# Magic Detail • Random Bits & Pieces - Focus RS x2, Audi RS3 & S3, Modesta, EXO and...



## Magic Detail (Jul 25, 2010)

*Magic Detail • Random Bits & Pieces - Focus RS x2, Audi RS3 & S3, Modesta, EXO and...*

Hey all,

Rather than do dozens of threads of various cars worked on lately I thought it'd be better to throw a load of random pictures into one thread for you - which will hopefully update you on what we've been up to. We have stopped publishing portfolios of images for each car, preferring to keep those for our own records, unless specifically asked to do so by our clients.

This thread serves to also show other ongoing projects we are working on, such as professional photography - something we have been asked about several times.

We'll kick off with this Corvette, freshly imported to the UK. This one was given just a Protection Detail with Swissvax Crystal Rock x2 on the paintwork.







A lot of these cars have had Enhancement or Correction Details, and are coated with a range from Modesta BC03 / 04, GTechniq EXO, or CQuartz Finest..

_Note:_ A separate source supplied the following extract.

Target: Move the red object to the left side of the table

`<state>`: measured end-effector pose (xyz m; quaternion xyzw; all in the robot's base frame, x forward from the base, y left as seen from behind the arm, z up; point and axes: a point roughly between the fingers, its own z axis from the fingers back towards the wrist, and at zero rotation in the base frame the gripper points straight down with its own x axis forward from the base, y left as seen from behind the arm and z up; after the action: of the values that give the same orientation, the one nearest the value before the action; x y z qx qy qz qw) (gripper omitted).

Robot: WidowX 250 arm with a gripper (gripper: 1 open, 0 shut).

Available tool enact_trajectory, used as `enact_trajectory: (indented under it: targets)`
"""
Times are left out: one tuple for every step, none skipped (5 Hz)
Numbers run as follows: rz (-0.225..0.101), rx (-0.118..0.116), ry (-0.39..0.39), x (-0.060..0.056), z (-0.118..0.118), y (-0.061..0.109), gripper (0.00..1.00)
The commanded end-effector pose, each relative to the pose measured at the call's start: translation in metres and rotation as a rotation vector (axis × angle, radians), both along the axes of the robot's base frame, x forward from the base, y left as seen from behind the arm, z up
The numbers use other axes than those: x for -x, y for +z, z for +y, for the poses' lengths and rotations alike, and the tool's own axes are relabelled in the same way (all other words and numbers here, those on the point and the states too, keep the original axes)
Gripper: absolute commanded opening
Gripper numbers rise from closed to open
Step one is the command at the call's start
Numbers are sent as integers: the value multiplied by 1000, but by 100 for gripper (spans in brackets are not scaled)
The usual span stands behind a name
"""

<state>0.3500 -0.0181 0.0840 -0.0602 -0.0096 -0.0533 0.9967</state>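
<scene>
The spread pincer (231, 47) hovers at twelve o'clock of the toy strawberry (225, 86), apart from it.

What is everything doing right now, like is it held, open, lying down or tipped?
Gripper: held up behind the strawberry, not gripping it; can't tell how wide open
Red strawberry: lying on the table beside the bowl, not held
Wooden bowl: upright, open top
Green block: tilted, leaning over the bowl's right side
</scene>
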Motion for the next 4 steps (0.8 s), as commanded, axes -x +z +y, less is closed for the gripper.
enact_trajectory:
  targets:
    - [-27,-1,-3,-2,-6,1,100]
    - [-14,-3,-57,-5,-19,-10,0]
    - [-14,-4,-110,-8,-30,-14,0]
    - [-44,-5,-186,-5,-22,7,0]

Earlier in the thread I alluded to us expanding our offerings to include professional photography (in association with an outsourced company). As yet the packages are unconfirmed but initially we will be looking to offer a two tiered package, one to include just a solitary image taken on site and worked on via photoshop, and a second offering to include an off-site locational based photoshoot and will include an entire portfolio of images.

Some sample images..

This involves 'light painting' and was taken within the city of Manchester at a legitimate and legal graffiti wall..



This one also a genuine image, with only soft touch ups via photoshop (such as removing a sign which was illumated in the background).

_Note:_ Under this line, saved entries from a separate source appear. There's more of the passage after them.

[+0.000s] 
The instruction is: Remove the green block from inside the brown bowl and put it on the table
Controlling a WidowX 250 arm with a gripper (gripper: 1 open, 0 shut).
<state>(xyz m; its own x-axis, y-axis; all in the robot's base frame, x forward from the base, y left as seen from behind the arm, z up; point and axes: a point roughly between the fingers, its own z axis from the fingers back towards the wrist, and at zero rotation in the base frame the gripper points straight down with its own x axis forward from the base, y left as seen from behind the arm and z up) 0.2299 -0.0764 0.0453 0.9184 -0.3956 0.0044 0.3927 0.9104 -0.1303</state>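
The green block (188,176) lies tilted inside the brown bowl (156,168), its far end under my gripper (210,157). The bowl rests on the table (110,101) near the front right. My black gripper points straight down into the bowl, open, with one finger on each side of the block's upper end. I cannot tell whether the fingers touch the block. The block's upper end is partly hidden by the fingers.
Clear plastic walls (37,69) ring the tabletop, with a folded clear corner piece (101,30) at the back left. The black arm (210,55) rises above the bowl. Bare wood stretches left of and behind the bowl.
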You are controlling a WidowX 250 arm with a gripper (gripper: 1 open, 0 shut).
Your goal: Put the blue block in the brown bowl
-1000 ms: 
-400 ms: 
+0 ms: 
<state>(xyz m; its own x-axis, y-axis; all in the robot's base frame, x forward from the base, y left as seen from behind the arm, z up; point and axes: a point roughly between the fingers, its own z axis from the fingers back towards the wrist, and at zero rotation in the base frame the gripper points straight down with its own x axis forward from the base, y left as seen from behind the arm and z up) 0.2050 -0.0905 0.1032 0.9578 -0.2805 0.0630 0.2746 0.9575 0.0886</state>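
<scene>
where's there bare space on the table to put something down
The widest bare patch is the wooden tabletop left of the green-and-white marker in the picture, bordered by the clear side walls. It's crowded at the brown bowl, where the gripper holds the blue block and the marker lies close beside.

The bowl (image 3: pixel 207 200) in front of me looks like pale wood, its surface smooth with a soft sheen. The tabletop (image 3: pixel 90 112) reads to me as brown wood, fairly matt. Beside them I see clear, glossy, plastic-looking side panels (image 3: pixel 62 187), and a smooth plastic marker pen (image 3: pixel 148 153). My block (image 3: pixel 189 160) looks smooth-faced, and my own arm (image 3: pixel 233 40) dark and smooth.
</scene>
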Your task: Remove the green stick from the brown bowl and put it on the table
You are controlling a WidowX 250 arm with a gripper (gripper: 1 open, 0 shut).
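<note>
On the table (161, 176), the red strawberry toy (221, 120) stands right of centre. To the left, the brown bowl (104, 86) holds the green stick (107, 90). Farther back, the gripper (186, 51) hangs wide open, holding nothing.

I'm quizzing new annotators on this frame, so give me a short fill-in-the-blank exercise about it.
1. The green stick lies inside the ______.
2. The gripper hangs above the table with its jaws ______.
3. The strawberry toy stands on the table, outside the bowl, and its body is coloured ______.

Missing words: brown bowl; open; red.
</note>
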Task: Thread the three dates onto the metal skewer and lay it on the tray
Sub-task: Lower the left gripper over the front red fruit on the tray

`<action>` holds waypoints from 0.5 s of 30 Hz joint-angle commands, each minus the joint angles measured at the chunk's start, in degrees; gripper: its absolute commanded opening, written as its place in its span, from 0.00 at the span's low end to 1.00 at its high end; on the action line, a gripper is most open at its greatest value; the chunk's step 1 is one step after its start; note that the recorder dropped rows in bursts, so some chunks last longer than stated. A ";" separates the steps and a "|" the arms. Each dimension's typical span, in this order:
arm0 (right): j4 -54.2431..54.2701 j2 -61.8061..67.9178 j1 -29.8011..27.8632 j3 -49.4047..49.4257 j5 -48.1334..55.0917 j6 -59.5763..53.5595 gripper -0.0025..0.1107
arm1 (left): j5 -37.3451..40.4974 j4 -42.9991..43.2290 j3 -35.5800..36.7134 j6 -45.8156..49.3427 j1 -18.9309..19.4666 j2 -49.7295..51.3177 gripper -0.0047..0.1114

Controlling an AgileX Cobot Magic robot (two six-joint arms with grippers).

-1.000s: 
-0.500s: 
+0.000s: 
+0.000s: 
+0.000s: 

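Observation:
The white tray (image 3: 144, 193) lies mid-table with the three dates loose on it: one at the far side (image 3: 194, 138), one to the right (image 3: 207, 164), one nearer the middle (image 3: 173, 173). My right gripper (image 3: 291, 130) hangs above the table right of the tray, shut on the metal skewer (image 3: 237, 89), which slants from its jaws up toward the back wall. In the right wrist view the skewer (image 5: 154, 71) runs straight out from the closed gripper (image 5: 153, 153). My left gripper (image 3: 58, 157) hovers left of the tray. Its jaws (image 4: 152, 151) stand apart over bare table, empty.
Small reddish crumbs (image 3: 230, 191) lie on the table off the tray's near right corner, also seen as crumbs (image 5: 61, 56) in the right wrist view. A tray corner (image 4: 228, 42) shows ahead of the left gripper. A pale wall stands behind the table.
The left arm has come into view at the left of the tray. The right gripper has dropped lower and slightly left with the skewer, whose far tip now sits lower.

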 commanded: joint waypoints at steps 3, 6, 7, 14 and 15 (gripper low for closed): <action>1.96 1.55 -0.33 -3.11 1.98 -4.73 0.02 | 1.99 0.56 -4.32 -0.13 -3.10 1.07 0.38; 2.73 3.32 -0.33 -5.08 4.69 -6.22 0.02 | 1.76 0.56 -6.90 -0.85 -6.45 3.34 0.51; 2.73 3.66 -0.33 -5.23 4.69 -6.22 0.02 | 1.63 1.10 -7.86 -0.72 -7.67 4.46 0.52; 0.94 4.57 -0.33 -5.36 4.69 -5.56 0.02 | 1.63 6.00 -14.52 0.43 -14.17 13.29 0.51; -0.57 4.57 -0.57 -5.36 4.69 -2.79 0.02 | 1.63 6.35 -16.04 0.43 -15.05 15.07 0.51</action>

Essentially the sky is the limit with Photoshop though, so our cheaper alternative to locational based shoots will involve just a single image being taken and layering it onto a background, with additional special effects - this is a work in progress at the moment but we will keep you updated.

In addition to all of the above we now have an extra member of staff on board to help us keep up with demand, and we have changed wheel refurb suppliers to offer high quality refurbs with a 12 month warranty - full chemical strip down, defect repair (including straightening), powder coat and lacquer finish in a wide range of colours, valve replacement and rebalancing of your wheels once the tyres are refitted. All from £275 per set of 4. :thumb:

Apologies for the long read, but felt we should at least keep our DW fans happy and keep everyone updated as to what we have on offer here at Magic Detail.

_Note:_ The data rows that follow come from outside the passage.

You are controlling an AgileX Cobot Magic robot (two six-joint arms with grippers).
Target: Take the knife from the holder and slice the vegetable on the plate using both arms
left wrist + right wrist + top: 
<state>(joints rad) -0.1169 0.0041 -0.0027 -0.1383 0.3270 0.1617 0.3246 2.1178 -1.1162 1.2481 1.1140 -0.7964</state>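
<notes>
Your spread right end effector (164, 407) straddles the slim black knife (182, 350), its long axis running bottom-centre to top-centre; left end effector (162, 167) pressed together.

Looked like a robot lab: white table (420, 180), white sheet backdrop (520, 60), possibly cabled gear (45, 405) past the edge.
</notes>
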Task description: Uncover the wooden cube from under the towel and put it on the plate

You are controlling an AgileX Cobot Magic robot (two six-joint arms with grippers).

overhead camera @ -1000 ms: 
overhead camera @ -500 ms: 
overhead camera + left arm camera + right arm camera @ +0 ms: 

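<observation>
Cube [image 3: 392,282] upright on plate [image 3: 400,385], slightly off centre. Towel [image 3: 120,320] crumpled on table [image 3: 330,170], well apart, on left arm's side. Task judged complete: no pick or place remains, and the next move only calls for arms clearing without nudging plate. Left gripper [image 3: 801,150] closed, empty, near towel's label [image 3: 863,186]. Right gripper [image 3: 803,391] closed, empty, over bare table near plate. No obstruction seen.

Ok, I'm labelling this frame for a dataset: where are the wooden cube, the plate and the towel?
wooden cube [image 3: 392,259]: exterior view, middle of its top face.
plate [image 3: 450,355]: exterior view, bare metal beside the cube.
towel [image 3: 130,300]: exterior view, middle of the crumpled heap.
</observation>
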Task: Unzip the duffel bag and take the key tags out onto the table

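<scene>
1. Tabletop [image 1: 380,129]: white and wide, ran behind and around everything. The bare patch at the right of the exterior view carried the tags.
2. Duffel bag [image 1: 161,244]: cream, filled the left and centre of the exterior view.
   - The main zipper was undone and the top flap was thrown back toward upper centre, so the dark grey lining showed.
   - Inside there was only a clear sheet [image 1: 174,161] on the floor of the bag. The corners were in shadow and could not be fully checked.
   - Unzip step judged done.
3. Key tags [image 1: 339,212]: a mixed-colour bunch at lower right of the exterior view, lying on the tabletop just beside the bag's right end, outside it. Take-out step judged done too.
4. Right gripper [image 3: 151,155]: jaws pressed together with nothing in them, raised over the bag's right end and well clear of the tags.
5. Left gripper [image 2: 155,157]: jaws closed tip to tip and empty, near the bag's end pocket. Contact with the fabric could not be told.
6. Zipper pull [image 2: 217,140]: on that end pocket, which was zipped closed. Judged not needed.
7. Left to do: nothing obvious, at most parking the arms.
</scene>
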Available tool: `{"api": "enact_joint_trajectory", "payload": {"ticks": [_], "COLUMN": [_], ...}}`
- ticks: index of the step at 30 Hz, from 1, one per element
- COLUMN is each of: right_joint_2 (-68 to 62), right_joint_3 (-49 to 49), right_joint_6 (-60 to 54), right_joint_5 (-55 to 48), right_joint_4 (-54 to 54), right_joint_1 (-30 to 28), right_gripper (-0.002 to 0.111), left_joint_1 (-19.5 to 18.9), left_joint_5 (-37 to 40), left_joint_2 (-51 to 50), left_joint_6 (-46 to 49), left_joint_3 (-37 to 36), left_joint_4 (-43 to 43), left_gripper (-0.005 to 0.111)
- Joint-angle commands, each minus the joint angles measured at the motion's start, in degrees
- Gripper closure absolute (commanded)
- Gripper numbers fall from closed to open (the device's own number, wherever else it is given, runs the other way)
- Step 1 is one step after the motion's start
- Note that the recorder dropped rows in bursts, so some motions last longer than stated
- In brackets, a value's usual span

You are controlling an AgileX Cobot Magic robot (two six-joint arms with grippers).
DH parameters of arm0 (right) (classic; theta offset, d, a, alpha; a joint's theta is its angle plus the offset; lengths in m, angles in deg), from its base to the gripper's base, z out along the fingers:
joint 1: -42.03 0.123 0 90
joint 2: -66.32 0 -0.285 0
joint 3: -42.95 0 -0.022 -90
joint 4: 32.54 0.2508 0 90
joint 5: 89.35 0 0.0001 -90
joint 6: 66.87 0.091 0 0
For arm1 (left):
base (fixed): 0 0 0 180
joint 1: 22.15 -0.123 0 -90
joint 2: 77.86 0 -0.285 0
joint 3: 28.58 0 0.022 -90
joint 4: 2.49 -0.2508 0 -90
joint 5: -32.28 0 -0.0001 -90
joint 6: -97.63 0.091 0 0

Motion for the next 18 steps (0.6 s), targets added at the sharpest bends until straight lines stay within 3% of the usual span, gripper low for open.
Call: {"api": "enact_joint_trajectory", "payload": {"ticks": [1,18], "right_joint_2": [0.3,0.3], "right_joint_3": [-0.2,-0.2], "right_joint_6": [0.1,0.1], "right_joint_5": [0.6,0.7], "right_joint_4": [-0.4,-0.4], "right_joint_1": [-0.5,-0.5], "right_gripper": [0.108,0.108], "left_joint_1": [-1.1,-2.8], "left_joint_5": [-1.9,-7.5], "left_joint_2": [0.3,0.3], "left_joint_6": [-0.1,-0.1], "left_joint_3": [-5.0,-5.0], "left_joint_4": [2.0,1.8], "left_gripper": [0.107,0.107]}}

To recap on our current services, we offer:

* a wide range of detailing services from a mini detail to full paint correction, with prices starting from just £95. We also offer almost ANY specialised coating you may want - Crystal Serum, Modesta, CQuartz, Artdeshine etc.
* maintenance packages for those looking to maintain that freshly detailed look, from as little as £30.
* bodyshop services to accommodate scuffs and scrapes - and minor cosmetic alterations such as bonnet vent painting, splitters, spoilers etc.. £POA.
* alloy wheel refurbishment, from £275.
* leather recolouring and restoration, from £60 per bolster.
* brake caliper restoration, from £60 per corner.
* fabric roof recolouring and protection, £POA.
* paintless dent removal (PDR), £POA.
* servicing and mechanical work, including MOT's - RR & Bentley, Mercedes and BMW specialists, but all marques catered for. Our master technician has over 40yrs experience :doublesho. £POA.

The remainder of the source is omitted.